Mistral Unveils Mistral 3, a New Generation of Open Models Scaling From Edge to Frontier AI
Mistral 3

Credit: Mistral

Today, Mistral announced Mistral 3, a major upgrade to its open model ecosystem featuring three new small dense models (3B, 8B, 14B) and Mistral Large 3, a 41B-active, 675B-total-parameter Mixture-of-Experts model—the company’s most capable release yet. All models are available under the Apache 2.0 license, reinforcing Mistral’s commitment to open, customizable AI for developers and enterprises.

Mistral Large 3: A Frontier-Class Open Model

Trained on 3,000 NVIDIA H200 GPUs, Mistral Large 3 reaches parity with leading instruction-tuned open-weight models and introduces:

  • Sparse MoE architecture: 41B active parameters, 675B total

  • Multimodal understanding, including image comprehension

  • Best-in-class multilingual performance beyond English and Chinese

  • Full open-weight release in both base and instruct variants

Large 3 debuts as #2 among OSS non-reasoning models on the LMArena leaderboard and will soon be joined by a dedicated reasoning version.

To support efficient deployment, Mistral is releasing an NVFP4 checkpoint (via llm-compressor) optimized for vLLM, enabling the model to run on Blackwell NVL72, or even a single node with 8×A100/H100 GPUs.
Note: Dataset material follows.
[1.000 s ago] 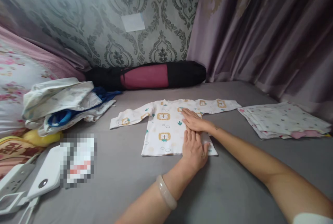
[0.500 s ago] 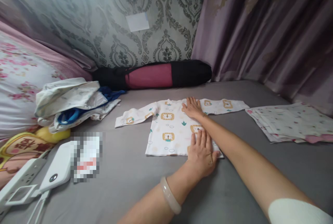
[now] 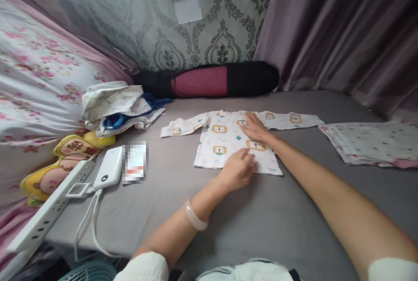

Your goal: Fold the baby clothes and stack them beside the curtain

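Observation:
A small white long-sleeved shirt [image 3: 225, 148] with a lion-face print lies spread flat on the grey sheet, both sleeves stretched out sideways. My right hand [image 3: 257, 129] rests on its upper right part near the neckline, fingers extended and palm down. Over the lower middle of the shirt is my left hand [image 3: 239, 171], a pale bangle on its wrist. Its fingers are bent and slightly smeared by motion; whether they touch or pinch the fabric is hidden.
Folded printed cloth [image 3: 372, 144] lies right, by the sleeve end. Rumpled clothes [image 3: 114, 105] are piled left. A black-and-red long bag [image 3: 202, 81] sits along the wall. Nearer left are a white power bank [image 3: 109, 165], a power strip [image 3: 48, 211], cables and a yellow plush [image 3: 62, 165].
My left hand has gone from lying flat on the shirt's lower right to bent fingers further left. My right hand stays on the upper part. The view has tilted down and turned left.

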A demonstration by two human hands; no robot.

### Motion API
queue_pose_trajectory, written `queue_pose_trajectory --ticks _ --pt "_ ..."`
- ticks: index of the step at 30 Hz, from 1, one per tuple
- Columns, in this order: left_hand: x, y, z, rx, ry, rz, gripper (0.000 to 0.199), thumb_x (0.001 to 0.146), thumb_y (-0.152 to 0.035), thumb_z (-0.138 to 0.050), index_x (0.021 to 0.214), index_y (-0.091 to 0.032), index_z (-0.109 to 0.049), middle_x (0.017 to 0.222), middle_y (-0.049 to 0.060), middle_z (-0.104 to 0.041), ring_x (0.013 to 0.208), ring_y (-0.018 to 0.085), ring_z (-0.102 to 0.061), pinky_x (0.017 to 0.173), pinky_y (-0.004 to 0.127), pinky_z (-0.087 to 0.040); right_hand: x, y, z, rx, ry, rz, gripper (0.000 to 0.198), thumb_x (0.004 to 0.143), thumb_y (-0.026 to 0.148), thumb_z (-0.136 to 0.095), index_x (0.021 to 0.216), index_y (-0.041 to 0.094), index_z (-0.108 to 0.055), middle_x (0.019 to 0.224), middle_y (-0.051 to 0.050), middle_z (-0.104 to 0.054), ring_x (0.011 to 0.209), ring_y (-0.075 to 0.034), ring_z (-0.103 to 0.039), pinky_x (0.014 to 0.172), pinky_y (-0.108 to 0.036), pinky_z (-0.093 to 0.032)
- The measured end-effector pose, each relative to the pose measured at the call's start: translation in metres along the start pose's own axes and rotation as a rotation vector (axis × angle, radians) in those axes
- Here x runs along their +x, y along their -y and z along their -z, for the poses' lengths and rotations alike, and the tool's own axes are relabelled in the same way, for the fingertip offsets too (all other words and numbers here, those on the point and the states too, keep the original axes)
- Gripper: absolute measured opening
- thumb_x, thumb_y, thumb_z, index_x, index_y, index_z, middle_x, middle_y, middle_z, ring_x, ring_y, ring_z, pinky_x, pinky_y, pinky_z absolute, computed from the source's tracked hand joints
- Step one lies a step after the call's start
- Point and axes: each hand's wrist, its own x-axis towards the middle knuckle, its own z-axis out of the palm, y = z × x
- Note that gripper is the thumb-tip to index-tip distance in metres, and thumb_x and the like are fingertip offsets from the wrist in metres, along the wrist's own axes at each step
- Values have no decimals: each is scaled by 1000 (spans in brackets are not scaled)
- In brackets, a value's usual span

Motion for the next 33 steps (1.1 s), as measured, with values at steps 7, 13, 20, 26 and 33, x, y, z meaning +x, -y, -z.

Accelerated Through Deep Collaboration With NVIDIA, vLLM & Red Hat

Mistral 3 models were trained fully on NVIDIA Hopper GPUs, leveraging HBM3e memory for frontier-scale training. NVIDIA’s extensive co-design approach enabled:

  • Optimized inference with TensorRT-LLM and SGLang

  • Custom kernels for Blackwell attention and MoE

  • Support for disaggregated prefill/decode and speculative decoding

  • Scalable deployments from data center to edge via DGX Spark, RTX GPUs, laptops, and Jetson

Red Hat and vLLM partnered with Mistral to improve accessibility and open-source deployment through optimized serving stacks and community-ready tooling.
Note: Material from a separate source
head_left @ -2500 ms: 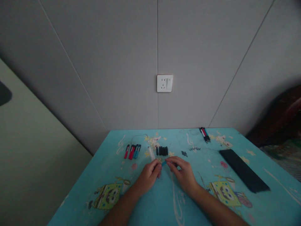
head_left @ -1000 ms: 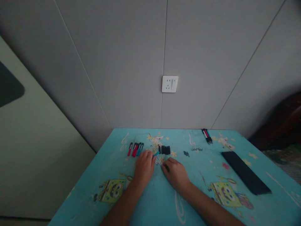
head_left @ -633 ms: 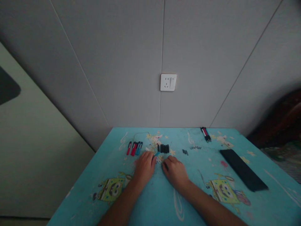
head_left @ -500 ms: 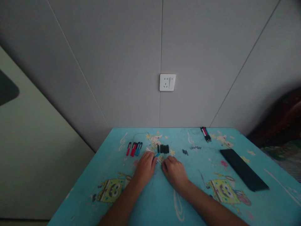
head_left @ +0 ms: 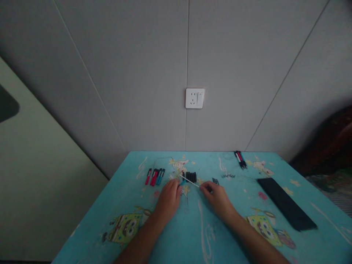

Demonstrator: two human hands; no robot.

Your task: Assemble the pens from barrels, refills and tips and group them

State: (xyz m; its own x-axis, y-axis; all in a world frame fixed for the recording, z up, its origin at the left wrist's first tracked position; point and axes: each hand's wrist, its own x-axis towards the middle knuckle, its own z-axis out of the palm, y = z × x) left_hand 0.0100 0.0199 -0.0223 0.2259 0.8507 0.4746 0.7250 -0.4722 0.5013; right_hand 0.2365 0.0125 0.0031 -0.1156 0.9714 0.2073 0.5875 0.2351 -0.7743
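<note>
My left hand (head_left: 169, 196) is closed around a blue pen barrel (head_left: 183, 182), whose end points up and to the right past the fingers. Between thumb and fingertips, my right hand (head_left: 216, 198) pinches a thin white stick like a pen refill (head_left: 194, 183), which slants up-left across the barrel's end. Whether the two touch is unclear. Just beyond the hands stands a row of short black cylinders (head_left: 191, 177). More thin white sticks (head_left: 183, 192) lie beside my left hand. Red barrels (head_left: 153, 178) and blue barrels (head_left: 161, 176) with dark ends lie to its left.
Small dark pieces (head_left: 215, 181) and a line of tiny spring-like bits (head_left: 228, 176) lie beyond my right hand. Several pens (head_left: 240, 160) are grouped at the back right. A flat black panel (head_left: 286, 203) rests on the right of the cartoon-patterned table (head_left: 181, 234). Behind is a wall socket (head_left: 195, 98).
My right hand has moved right and now shows a white stick in its pinch, reaching toward the blue barrel. My left hand keeps hold of the barrel. The view has tilted slightly.
</note>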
Ministral 3: State-of-the-Art Intelligence at the Edge

The new Ministral family (3B, 8B, 14B) includes base, instruct, and reasoning variants—each with native multimodal capabilities. Designed for performance, efficiency, and edge deployment, Ministral 3 models offer:

  • Best cost-to-performance ratio in OSS

  • Substantial reduction in generated tokens for real-world tasks

  • Reasoning variants capable of 85% on AIME 2025 (14B model)
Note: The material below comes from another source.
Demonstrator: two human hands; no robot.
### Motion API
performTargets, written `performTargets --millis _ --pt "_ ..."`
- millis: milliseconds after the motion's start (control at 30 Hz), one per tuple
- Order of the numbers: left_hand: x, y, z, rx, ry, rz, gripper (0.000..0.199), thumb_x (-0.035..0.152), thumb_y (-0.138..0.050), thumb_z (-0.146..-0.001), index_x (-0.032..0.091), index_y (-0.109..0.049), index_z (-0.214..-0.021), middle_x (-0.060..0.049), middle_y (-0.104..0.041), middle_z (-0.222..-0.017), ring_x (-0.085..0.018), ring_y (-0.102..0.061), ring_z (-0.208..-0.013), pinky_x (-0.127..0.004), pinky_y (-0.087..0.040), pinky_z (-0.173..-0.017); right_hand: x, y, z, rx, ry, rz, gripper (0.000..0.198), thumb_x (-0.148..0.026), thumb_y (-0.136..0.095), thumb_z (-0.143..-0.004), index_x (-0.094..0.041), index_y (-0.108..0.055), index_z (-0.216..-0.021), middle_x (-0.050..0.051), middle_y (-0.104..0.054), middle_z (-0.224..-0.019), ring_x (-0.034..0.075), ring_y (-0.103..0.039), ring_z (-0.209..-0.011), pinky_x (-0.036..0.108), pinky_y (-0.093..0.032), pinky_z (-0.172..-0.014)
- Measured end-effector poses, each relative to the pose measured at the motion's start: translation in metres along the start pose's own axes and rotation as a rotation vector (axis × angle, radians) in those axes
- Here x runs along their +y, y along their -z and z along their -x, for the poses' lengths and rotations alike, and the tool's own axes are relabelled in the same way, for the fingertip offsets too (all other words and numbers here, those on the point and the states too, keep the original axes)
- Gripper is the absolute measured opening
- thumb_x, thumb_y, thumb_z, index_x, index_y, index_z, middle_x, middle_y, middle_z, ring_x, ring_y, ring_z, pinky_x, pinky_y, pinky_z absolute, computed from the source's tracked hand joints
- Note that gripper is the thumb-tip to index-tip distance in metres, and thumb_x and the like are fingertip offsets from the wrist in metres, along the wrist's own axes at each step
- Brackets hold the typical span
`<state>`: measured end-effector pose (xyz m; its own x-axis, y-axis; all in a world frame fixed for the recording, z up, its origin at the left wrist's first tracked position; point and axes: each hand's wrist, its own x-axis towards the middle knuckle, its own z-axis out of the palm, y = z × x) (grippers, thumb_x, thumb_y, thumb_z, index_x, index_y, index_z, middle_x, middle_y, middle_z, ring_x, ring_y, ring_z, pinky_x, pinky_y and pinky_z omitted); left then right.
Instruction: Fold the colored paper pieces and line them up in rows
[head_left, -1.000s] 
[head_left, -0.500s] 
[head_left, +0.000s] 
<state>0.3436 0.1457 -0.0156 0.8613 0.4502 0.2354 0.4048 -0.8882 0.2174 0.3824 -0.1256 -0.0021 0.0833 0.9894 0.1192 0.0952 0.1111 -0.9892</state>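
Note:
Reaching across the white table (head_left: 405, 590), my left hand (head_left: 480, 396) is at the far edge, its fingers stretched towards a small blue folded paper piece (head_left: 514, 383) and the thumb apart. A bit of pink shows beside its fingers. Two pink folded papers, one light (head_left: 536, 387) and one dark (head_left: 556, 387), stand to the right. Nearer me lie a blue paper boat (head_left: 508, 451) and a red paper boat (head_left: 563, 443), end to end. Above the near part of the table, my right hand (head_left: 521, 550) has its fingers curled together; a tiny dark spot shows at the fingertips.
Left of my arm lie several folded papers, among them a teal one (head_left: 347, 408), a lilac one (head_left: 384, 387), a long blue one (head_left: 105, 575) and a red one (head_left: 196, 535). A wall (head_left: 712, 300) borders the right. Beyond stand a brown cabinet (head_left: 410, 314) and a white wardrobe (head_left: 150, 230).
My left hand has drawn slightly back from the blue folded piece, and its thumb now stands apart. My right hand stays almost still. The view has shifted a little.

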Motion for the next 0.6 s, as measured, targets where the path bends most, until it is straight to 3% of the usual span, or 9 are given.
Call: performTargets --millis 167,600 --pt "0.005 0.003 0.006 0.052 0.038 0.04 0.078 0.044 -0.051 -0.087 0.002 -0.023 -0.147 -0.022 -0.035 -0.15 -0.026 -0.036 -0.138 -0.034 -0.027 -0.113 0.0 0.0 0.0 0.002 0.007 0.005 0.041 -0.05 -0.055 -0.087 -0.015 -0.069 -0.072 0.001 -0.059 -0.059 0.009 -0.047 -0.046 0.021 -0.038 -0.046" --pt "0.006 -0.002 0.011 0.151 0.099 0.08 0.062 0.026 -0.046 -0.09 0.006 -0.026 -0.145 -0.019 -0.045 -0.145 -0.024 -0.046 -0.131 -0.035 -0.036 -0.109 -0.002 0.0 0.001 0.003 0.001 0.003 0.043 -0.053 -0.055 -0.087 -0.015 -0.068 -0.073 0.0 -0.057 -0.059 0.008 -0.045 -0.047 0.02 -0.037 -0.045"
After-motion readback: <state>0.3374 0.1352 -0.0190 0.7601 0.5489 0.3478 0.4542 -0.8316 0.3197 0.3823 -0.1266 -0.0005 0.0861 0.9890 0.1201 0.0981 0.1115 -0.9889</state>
This makes the Ministral series ideal for laptops, mobile devices, robotics, and local/private workloads.

Available Everywhere Developers Build

Mistral 3 launches today on:

  • Mistral AI Studio

  • Amazon Bedrock

  • Azure Foundry

  • Hugging Face (Large 3 + Ministral)

  • IBM WatsonX

  • Modal

  • OpenRouter

  • Unsloth AI

  • Together AI

Coming soon: NVIDIA NIM and AWS SageMaker.

Enterprise Customization With Mistral AI

Organizations can collaborate with Mistral for custom training, enabling:

  • Domain-specific fine-tuning

  • Knowledge integration from proprietary datasets

  • Deployment optimization for unique environments

  • Secure, large-scale enterprise rollout

Custom models provide deeper alignment and higher performance for specialized workloads.

Why Mistral 3 Matters

Mistral 3 is designed for the future of open AI:

  • Frontier performance, open access

  • Multimodal + multilingual intelligence across 40+ languages

  • Scalable architecture from 3B to 675B

  • Optimized for agentic workflows, reasoning, and tool use

From edge devices to hyperscale deployments, Mistral 3 brings state-of-the-art AI directly to developers and enterprises—without closed-source restrictions.